Per quanto concerne i contratti a termine il decreto interviene con l’Art. 24 direttamente sull’Art. 19 del decreto legislativo del 2015 e così i contratti a termine tra i 12 e i 24 mesi saranno liberalizzati recependo nella contrattazione collettiva questa sorta di stravolgimento del “Decreto Dignità”, che almeno aveva provato a scoraggiare il ricorso datoriale a contratti temporanei, e celando i rinnovi dietro a esigenze organizzative e altri casi pattuiti tra associazioni datoriali e sindacati rappresentativi. Dopo il dodicesimo mese sarà sufficiente inserire qualche postilla in un contratto nazionale per reiterare il tempo determinato fino a 24 mesi. Ben sappiamo come le esigenze di natura tecnica, organizzativa e produttiva siano sempre decise solo dalla parte datoriale, il sindacato viene chiamato quindi a ratificare quanto deciso in altra sede e senza mai fare i conti con la sua natura tanto passiva quanto assertiva verso le istanze produttive.

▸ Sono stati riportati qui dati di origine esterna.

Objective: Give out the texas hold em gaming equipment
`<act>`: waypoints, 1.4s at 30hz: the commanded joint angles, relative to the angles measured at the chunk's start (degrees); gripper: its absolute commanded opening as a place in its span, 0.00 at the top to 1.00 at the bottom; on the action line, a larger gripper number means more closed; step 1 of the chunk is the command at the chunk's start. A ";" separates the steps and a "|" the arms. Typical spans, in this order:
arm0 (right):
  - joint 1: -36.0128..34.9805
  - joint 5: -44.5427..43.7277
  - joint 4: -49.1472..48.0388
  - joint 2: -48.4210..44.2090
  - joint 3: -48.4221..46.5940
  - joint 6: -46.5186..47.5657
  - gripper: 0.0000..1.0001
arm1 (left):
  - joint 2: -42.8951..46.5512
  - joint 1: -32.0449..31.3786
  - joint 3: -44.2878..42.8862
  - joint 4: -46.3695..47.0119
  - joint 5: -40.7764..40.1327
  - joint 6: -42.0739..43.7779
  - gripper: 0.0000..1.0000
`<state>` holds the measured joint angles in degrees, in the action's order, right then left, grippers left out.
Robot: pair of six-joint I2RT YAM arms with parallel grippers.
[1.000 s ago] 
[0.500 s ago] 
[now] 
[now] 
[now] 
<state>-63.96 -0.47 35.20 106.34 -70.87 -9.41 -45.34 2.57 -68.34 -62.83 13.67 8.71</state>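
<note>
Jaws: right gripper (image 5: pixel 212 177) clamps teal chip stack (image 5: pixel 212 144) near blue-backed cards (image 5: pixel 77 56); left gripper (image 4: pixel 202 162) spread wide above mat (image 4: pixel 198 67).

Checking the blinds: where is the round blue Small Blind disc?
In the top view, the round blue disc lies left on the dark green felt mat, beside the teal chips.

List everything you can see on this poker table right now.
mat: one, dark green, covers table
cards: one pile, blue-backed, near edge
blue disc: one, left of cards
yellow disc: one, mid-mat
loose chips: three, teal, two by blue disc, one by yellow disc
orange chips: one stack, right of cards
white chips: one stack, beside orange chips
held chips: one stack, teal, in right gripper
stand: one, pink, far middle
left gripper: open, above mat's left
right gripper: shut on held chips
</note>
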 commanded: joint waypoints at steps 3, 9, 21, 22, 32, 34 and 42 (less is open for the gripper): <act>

Il rischio che corriamo è di vedere recepite le norme del decreto Lavoro in fretta e furia nelle parti normative contrattuali rinviando ulteriormente l’adeguamento economico del contratto collettivo nazionale. E con il dilatarsi dei tempi per i rinnovi dei CCNL potrebbe essere proprio la contrattazione aziendale a decidere in materia di causali del tempo determinato, una contrattazione che copre soltanto un terzo circa della forza-lavoro occupata e opera quasi esclusivamente nelle aziende di grandi dimensioni, mentre nelle piccole e medie aziende sovente non esiste se non per essere finalizzata alla detassazione dei premi di risultato.

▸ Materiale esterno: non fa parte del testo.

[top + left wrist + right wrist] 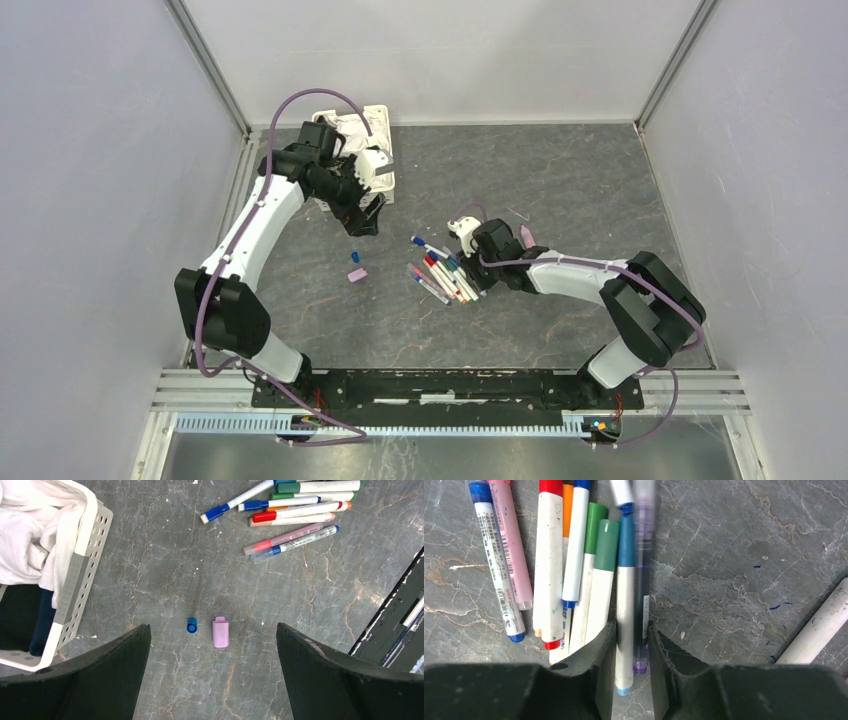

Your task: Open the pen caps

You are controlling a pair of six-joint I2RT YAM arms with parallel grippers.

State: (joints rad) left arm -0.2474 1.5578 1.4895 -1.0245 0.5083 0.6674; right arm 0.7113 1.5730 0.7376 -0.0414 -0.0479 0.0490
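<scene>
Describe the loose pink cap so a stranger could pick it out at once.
Start at the white basket in the far left corner of the grey table. On bare table on its near side, left of the bundle of pens, lie two loose caps. The pink cap is the larger, pale and flat-sided one; its neighbour, the blue cap, is a small dark round tube.
</scene>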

Infine, l’estensione della precarizzazione e frammentazione del mercato del lavoro viene confermata dall’eliminazione dei limiti percentuali relativi alle assunzioni con il contratto di apprendistato in regime di somministrazione e quelli quantitativi in caso di somministrazione a tempo indeterminato di specifiche categorie di lavoratori (lavoratori in mobilità, soggetti disoccupati non del settore agricolo). Inoltre, con l’esenzione dal rispetto dei limiti quantitativi nell’utilizzo di personale in somministrazione, già prevista per altre fattispecie, si estende al caso in cui tale personale sia assunto dal somministratore con rapporto di lavoro a tempo indeterminato.
Gli effetti della flessibilizzazione del mercato del lavoro nel settore privato come sopra descritti, si estendono anche al settore pubblico che mette al lavoro migliaia di lavoratori con rapporti di consulenza, con pagamenti a giornata, a partita IVA, a tempo determinato, con contratti di somministrazione.